• PROBLEM TO SOLVE
Exactly the lines below from the one with "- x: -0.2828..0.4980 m" up to and including the one with "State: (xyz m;" make up the answer, with nothing else added.

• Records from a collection

-- Opening Marker --

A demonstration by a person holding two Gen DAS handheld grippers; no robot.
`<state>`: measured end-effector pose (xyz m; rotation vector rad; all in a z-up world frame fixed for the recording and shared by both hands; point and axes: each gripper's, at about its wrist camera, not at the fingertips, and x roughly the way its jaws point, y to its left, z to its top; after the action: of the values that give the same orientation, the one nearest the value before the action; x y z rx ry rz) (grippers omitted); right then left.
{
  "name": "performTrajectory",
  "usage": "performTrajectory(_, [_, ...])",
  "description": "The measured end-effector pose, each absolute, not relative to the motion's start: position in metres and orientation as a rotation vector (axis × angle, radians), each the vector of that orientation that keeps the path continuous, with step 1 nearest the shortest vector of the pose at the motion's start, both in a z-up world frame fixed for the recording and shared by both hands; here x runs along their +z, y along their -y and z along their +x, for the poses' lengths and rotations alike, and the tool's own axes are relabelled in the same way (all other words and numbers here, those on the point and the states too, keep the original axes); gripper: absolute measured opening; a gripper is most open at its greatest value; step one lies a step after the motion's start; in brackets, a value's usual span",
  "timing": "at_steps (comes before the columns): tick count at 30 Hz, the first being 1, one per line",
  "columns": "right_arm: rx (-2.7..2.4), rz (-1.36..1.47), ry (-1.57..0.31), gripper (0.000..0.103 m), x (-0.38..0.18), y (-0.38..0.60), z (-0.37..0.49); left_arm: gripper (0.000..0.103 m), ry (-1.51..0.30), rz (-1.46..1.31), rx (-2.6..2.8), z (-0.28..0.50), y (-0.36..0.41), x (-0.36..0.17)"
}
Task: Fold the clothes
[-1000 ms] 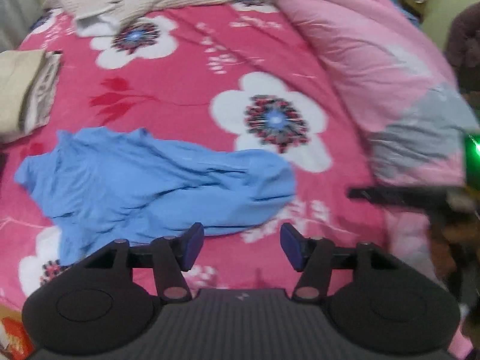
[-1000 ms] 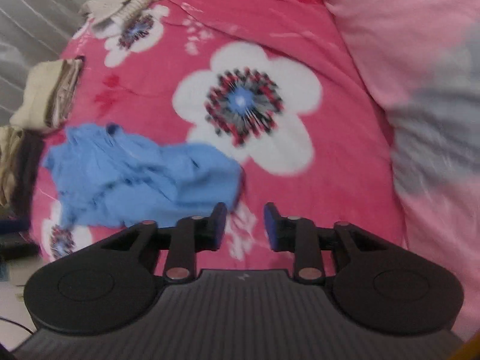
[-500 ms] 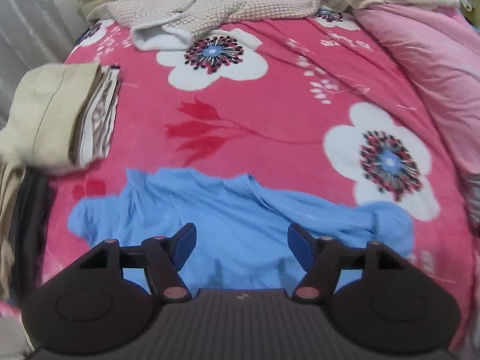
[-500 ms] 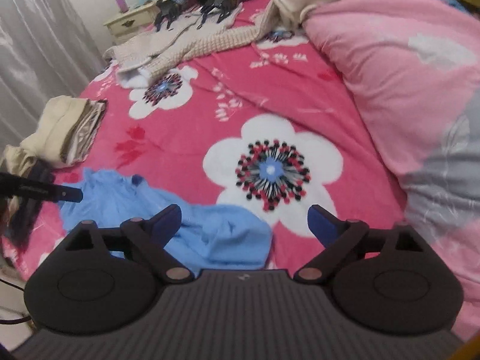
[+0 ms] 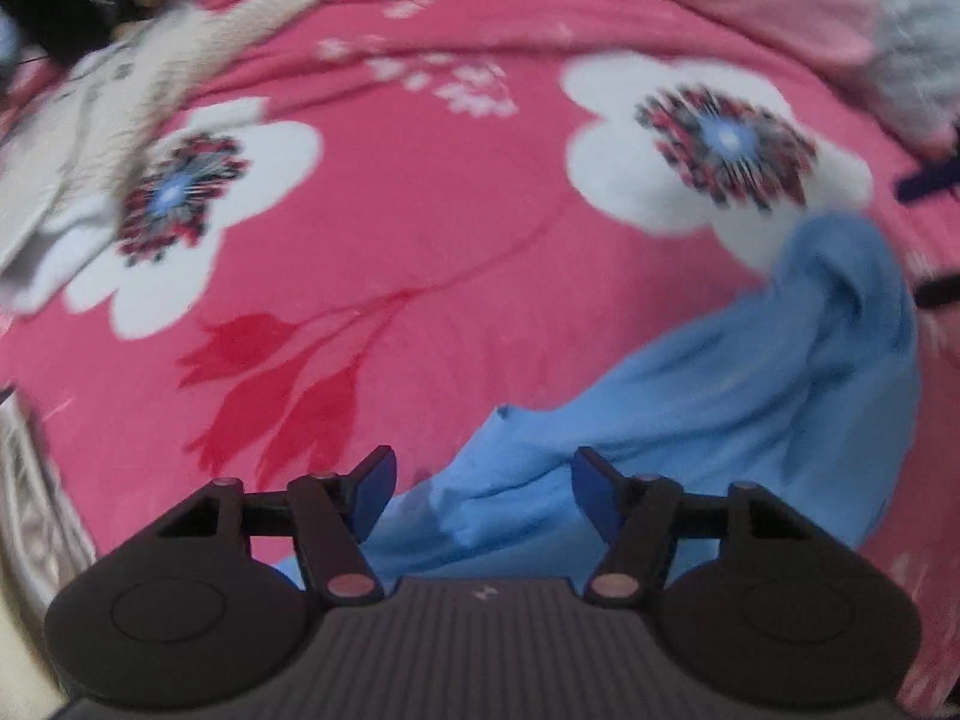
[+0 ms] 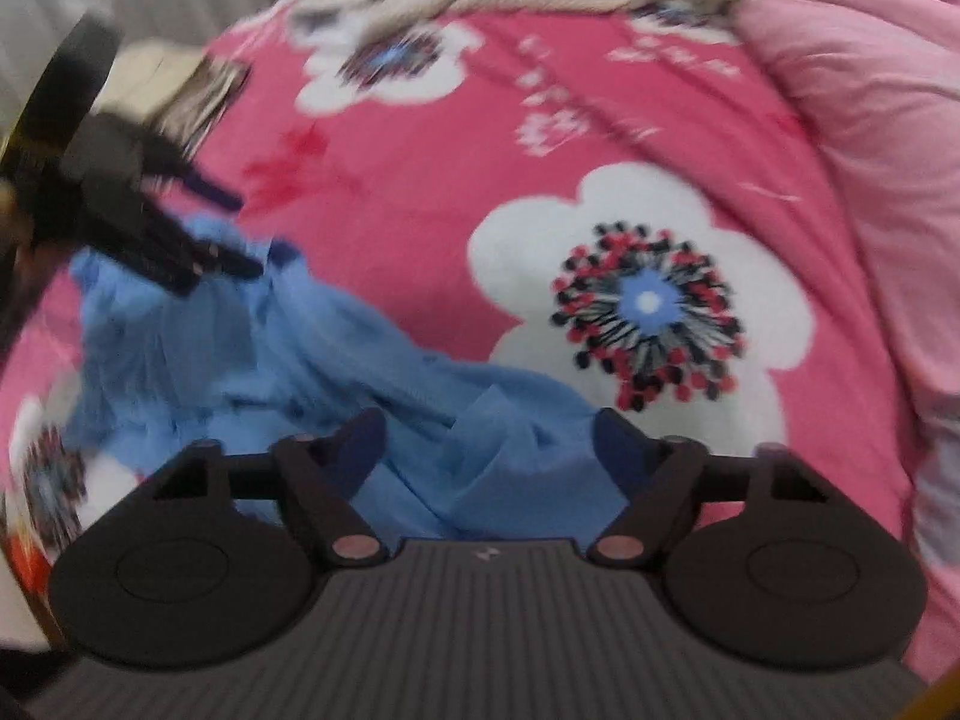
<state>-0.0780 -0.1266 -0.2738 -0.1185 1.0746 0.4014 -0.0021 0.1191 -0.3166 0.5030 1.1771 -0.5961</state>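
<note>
A: We list one crumpled blue shirt (image 6: 288,372) on the floral bedspread (image 6: 456,180), bare pink beyond its edges.
B: Our left gripper (image 5: 483,483) and right gripper (image 6: 486,447), jaws just narrowing, straddle folds ungripped.

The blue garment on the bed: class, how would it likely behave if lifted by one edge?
The blue garment lies crumpled in soft folds, so it would probably droop limply. It looks thin, so likely light. It may drag on the fuzzy pink bedspread.

soft even light, motion blur, warped edges.
</note>
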Motion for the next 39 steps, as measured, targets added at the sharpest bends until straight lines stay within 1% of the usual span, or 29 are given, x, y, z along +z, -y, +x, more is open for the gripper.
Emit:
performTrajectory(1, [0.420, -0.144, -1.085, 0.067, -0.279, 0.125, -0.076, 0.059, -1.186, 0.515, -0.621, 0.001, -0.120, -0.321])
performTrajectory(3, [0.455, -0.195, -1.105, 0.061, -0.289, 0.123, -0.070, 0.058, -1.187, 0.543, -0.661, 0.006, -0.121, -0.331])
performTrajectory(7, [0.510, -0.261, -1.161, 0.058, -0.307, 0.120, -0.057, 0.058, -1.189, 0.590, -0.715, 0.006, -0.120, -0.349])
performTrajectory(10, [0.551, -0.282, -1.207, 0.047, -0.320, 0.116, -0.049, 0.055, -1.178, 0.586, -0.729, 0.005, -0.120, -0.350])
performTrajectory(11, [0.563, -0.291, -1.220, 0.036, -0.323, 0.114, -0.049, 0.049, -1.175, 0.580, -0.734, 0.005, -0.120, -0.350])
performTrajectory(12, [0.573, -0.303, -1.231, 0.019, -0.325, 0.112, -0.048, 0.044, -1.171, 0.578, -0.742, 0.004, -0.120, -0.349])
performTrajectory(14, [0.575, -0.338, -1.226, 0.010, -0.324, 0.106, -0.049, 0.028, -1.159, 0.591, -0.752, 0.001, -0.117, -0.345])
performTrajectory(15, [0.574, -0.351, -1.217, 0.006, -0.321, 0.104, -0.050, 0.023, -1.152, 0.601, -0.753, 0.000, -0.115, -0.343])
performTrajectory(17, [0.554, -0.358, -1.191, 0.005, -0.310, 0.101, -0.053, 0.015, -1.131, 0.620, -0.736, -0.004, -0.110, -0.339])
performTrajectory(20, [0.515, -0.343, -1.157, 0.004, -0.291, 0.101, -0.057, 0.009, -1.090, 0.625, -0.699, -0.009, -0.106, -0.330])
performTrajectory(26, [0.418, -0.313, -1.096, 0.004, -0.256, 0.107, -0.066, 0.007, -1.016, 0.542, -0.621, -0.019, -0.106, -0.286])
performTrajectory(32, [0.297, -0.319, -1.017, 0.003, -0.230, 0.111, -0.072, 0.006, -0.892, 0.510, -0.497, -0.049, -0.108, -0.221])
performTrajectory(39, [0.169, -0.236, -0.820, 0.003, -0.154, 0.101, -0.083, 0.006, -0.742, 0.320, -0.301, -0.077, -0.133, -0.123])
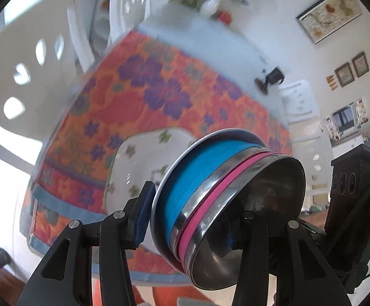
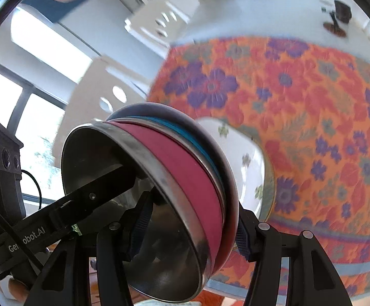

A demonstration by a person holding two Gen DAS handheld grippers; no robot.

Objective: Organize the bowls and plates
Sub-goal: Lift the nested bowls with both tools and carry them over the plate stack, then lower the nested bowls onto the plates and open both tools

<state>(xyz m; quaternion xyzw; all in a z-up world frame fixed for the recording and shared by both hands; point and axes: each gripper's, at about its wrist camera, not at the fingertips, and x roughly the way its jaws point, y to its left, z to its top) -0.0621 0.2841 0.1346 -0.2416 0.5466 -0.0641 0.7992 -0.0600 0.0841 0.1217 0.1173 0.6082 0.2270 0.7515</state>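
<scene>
Bowls are up in the air between my two grippers: a nested stack of steel bowls [image 1: 225,204], one with a blue band and one with a pink band, fills the lower centre of both wrist views. In the left wrist view my left gripper [image 1: 192,219] pinches the stack wall, one pad on the outside at the blue band, the other finger inside the bowl. In the right wrist view my right gripper [image 2: 187,229] does the same on the opposite rim, one pad inside the bowl and one outside it, against the wall. So both sets of jaws are clamped on the stack, neither spread free.

Below it, at centre frame, a white floral plate [image 1: 134,168] lies on the orange flowered tablecloth [image 1: 139,81]. Background blur suggests I am mid-carry.

I judge this the transport step: the bowls gathered, not yet put down. Next I need to bring the stack level over its resting spot, possibly that plate, lower both hands together, and only release once the base sits flat.
</scene>
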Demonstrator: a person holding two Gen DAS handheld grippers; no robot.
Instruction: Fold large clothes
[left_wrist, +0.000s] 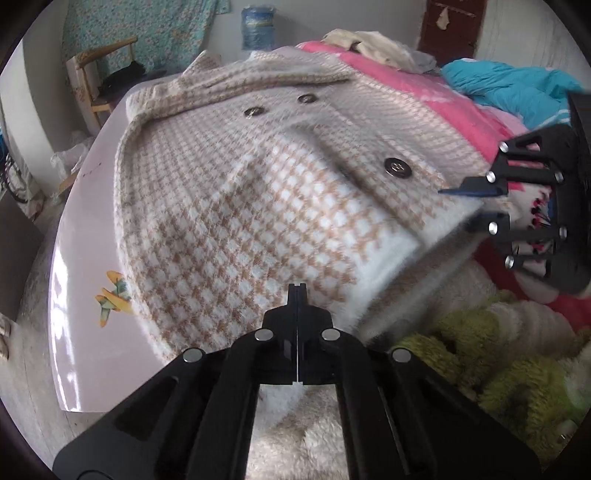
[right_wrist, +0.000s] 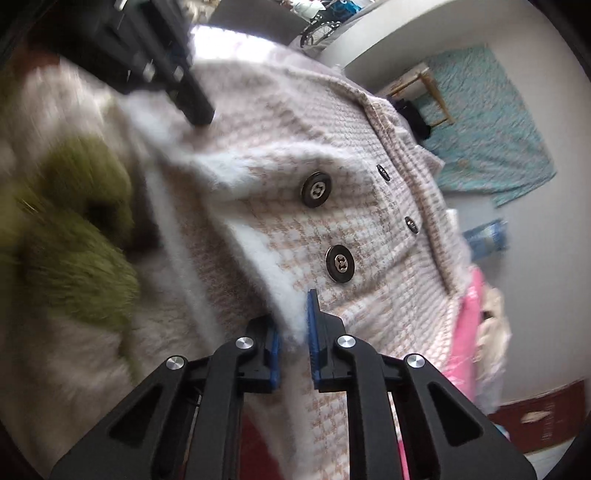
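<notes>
Houndstooth wool in tan and white filled both of my views: the coat (left_wrist: 258, 177) lay spread over a glossy pale counter (left_wrist: 85, 288), collar toward the far end, dark buttons (left_wrist: 397, 167) running down its front. Its fuzzy white hem (right_wrist: 273, 266) was lifted off the surface near me.

My left hand-held gripper (left_wrist: 297, 291) had its fingers pressed together with no gap visible; the tips sat against the lower part of the coat, but I could not tell whether any cloth was caught between them. My right hand-held gripper (right_wrist: 293, 332) pinched the white hem edge between its blue pads (right_wrist: 312, 332), just below the nearest button. From the left wrist view it showed at the right edge, clamped on that same raised corner.

Beside the coat lay a pink blanket (left_wrist: 424, 96), a blue garment (left_wrist: 517, 88) and a green and cream plush heap (left_wrist: 498, 365). A wooden chair (left_wrist: 96, 81) stood by the far wall.
</notes>
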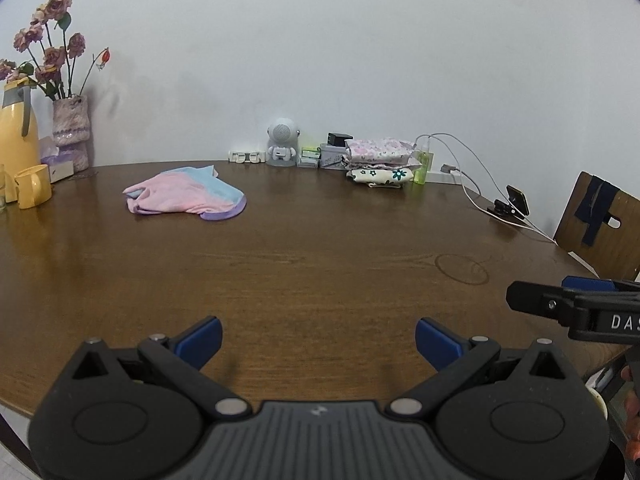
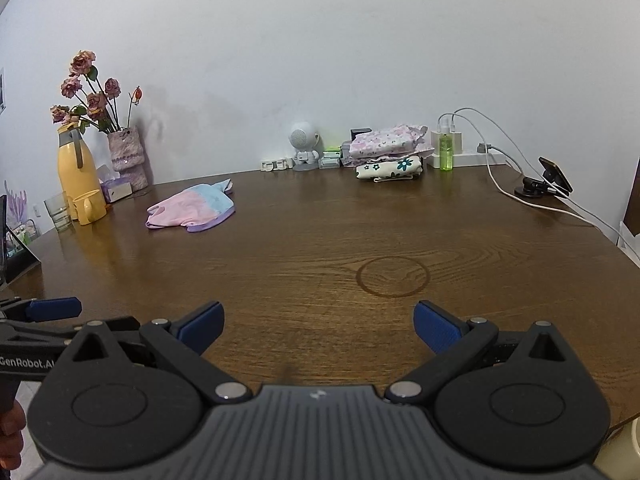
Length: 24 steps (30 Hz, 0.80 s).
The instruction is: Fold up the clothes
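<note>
My left tongs (image 1: 318,338) and right tongs (image 2: 318,326) both spread wide, empty, low over the near tabletop (image 1: 320,256). Pink-blue garment (image 1: 186,194) lies crumpled far ahead and left, long axis roughly left-right; left tongs nearer, I'd reach first.

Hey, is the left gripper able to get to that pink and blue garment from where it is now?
Probably yes. The left gripper is open, holds nothing, and only bare table lies between it and the pink and blue garment, which lies farther back, left of it, so it needs a forward reach.
</note>
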Each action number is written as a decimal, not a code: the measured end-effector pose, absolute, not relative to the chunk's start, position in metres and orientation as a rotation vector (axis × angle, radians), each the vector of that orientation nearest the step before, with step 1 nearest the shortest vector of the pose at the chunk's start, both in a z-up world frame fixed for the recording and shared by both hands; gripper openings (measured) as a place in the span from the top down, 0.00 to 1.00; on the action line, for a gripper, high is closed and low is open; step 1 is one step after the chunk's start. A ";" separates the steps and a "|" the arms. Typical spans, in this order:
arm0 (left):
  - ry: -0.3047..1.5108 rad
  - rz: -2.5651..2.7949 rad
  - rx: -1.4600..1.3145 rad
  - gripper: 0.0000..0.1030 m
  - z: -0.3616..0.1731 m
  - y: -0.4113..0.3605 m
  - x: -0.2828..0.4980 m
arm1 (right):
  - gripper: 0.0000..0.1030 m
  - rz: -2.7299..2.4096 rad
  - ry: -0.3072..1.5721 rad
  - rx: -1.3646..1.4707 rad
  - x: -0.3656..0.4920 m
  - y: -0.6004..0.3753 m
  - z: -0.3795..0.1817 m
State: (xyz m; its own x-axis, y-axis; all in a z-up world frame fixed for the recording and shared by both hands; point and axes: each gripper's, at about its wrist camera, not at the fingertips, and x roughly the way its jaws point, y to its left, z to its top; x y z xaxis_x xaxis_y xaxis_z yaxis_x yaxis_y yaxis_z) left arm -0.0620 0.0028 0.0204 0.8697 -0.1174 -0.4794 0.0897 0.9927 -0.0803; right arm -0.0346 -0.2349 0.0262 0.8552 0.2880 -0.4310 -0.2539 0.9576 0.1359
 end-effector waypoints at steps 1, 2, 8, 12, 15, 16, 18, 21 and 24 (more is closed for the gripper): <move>0.508 -0.107 -0.056 0.00 0.020 0.003 -0.063 | 0.00 0.286 0.467 0.075 -0.035 -0.235 0.026; 0.511 -0.104 -0.056 0.00 0.019 0.003 -0.064 | 0.00 0.286 0.469 0.075 -0.036 -0.235 0.026; 0.510 -0.097 -0.060 0.00 0.020 0.007 -0.067 | 0.00 0.289 0.484 0.079 -0.038 -0.235 0.024; 0.514 -0.099 -0.060 0.00 0.020 0.007 -0.068 | 0.00 0.295 0.484 0.077 -0.040 -0.235 0.024; 0.518 -0.100 -0.061 0.00 0.020 0.007 -0.069 | 0.00 0.296 0.484 0.077 -0.041 -0.235 0.024; 0.518 -0.101 -0.061 0.00 0.021 0.007 -0.070 | 0.00 0.295 0.484 0.078 -0.042 -0.235 0.024; 0.517 -0.103 -0.060 0.00 0.021 0.007 -0.071 | 0.00 0.294 0.483 0.078 -0.043 -0.235 0.024; 0.516 -0.107 -0.059 0.00 0.021 0.006 -0.071 | 0.00 0.294 0.484 0.080 -0.043 -0.237 0.024; 0.519 -0.108 -0.059 0.00 0.021 0.006 -0.071 | 0.00 0.293 0.485 0.082 -0.044 -0.237 0.024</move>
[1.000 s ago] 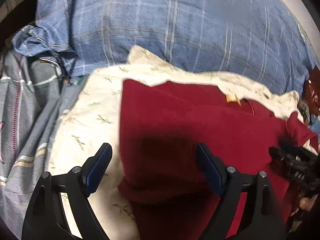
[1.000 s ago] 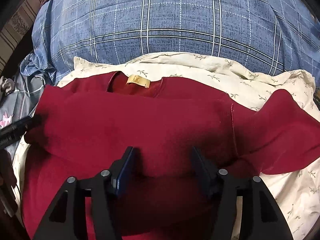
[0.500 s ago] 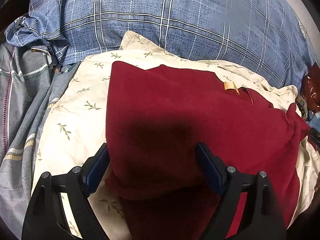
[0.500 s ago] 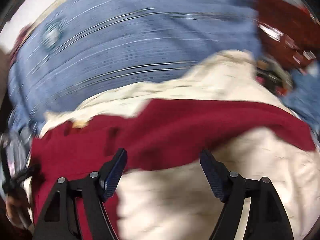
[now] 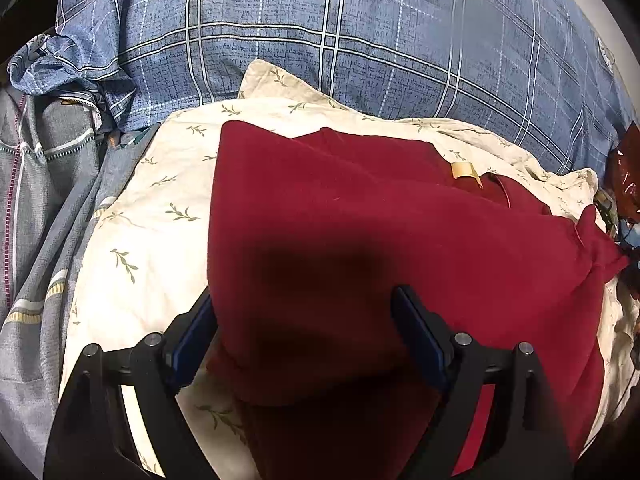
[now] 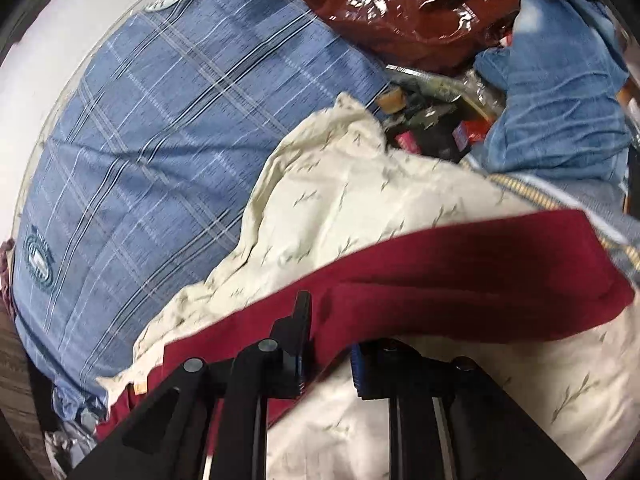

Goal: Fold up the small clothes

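Floral sheet under red sweater, hem hidden behind left tool.

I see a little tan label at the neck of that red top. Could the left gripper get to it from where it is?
Probably yes. The left gripper sits open at the near edge of the red top, and the tan label lies uncovered farther ahead, with only flat red cloth between them. It would have to travel forward over the garment.

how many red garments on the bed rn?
1. One red top lies on the cream leaf-print sheet, partly folded; the right tool pinches its sleeve. The glossy dark red thing further back could be another; can't tell.
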`<state>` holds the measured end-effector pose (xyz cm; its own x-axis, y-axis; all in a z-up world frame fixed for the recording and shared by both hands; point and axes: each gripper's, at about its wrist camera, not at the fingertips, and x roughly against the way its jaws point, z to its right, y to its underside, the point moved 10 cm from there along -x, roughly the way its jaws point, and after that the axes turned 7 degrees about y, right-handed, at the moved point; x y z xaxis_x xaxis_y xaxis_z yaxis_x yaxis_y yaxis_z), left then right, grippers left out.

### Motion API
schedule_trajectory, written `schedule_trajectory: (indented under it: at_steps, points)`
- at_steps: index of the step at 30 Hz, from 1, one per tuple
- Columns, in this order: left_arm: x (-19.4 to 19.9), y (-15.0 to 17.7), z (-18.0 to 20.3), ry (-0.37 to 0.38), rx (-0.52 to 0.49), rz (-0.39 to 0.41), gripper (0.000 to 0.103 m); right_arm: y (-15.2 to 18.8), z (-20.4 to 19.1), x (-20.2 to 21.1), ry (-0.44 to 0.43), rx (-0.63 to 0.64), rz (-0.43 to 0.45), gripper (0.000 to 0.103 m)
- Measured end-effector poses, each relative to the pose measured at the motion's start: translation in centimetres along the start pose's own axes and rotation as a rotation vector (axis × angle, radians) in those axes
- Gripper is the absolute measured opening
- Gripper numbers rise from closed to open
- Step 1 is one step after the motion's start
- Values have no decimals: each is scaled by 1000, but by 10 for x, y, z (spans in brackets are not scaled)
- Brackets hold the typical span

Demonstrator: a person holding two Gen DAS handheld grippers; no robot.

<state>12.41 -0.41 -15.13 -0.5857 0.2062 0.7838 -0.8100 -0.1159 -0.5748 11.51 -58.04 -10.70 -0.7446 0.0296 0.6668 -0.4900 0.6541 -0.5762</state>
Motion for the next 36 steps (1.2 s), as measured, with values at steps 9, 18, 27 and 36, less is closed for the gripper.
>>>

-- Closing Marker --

• SOLUTION BELOW
  - x: -0.2828..0.4980 m
arm1 (right):
  - gripper: 0.0000..0.1030 m
  - rz: -2.7299..2.4096 rad
  - ry: -0.3072..1.5721 rad
  - rx: -1.3646..1.4707 rad
  - x: -0.3656..0.4920 m
  - y: -0.6004..0.3753 m
  - z: -0.3795..0.1817 m
State: (xyz m; its own x-axis, y-axis; all in a z-up world frame fixed for the recording and shared by both hands; point and axes: each gripper's, at about its wrist camera, not at the fingertips, and x roughly the way its jaws point, y to its left, z to its top; x y z xaxis_x xaxis_y xaxis_z yaxis_x yaxis_y yaxis_z) left arm -0.0620 0.0028 0.0204 0.8697 -0.1174 -0.4794 0.0897 0.9927 -0.0803; right arm -0.0346 -0.2349 0.0262 0.8552 0.2880 -0.4310 -0.2539 0.9576 0.1359

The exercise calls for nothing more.